→ **Task**:
Output the data below in full, byte for byte. Nothing may differ.

→ **Source data**:
▽

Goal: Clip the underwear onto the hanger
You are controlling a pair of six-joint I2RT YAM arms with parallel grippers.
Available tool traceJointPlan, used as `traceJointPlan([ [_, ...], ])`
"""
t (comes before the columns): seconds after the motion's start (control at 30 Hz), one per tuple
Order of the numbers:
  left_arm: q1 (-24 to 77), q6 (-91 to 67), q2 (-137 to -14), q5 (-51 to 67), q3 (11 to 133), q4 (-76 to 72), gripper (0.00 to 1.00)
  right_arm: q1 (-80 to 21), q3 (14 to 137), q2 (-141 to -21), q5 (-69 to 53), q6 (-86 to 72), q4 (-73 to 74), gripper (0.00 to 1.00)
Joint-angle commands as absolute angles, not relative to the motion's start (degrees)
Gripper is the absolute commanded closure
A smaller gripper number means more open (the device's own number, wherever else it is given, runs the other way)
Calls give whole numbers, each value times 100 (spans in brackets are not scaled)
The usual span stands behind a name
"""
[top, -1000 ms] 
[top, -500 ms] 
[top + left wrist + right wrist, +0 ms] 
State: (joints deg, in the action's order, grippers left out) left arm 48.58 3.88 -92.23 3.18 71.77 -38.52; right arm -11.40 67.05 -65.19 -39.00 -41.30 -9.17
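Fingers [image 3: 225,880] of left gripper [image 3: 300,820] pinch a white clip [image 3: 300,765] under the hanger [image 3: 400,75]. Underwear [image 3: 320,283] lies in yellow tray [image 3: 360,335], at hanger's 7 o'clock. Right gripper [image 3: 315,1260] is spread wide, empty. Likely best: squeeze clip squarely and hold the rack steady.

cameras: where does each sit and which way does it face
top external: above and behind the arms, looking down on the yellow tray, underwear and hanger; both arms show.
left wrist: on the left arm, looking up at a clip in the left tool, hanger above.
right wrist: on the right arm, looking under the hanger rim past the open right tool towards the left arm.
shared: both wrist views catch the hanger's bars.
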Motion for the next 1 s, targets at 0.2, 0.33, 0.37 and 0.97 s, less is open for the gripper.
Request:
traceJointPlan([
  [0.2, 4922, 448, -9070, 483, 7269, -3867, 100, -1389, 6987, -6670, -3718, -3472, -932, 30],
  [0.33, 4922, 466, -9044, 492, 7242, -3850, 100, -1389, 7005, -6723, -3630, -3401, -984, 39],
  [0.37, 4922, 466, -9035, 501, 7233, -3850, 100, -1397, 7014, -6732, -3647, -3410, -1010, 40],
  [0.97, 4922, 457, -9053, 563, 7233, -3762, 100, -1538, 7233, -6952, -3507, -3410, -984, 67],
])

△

→ **Response**:
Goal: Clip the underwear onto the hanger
You are controlling a pair of six-joint I2RT YAM arms with parallel grippers.
Available tool traceJointPlan, used as `traceJointPlan([ [_, ...], ])`
"""
t (comes before the columns): seconds after the motion's start (control at 30 Hz), one per tuple
Order of the numbers:
  left_arm: q1 (-24 to 77), q6 (-91 to 67), q2 (-137 to -14), q5 (-51 to 67), q3 (11 to 133), q4 (-76 to 72), gripper (0.00 to 1.00)
  right_arm: q1 (-80 to 21), q3 (14 to 137), q2 (-141 to -21), q5 (-69 to 53), q6 (-86 to 72), q4 (-73 to 74), gripper (0.00 to 1.00)
Joint-angle commands as absolute angles, not relative to the motion's start (degrees)
Gripper is the absolute commanded closure
A smaller gripper number means more open (the device's own number, wherever else it is given, runs the other way)
Calls give whole numbers, each value times 100 (spans in brackets are not scaled)
The usual span stands behind a name
"""
[top, -1000 ms] 
[top, -500 ms] 
[top + left wrist + right wrist, +0 ms] 
State: (joints deg, in the action's order, grippers left out) left arm 48.58 3.88 -92.23 3.18 71.77 -38.52; right arm -11.40 67.05 -65.19 -39.00 -41.30 -9.17
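Fingers [image 3: 225,880] of left gripper [image 3: 300,820] pinch a white clip [image 3: 300,765] under the hanger [image 3: 400,75]. Underwear [image 3: 320,283] lies in yellow tray [image 3: 360,335], at hanger's 7 o'clock. Right gripper [image 3: 315,1260] is spread wide, empty. Likely best: squeeze clip squarely and hold the rack steady.

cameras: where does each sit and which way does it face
top external: above and behind the arms, looking down on the yellow tray, underwear and hanger; both arms show.
left wrist: on the left arm, looking up at a clip in the left tool, hanger above.
right wrist: on the right arm, looking under the hanger rim past the open right tool towards the left arm.
shared: both wrist views catch the hanger's bars.
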Motion for the next 1 s, targets at 0.2, 0.33, 0.37 and 0.97 s, less is open for the gripper.
Request:
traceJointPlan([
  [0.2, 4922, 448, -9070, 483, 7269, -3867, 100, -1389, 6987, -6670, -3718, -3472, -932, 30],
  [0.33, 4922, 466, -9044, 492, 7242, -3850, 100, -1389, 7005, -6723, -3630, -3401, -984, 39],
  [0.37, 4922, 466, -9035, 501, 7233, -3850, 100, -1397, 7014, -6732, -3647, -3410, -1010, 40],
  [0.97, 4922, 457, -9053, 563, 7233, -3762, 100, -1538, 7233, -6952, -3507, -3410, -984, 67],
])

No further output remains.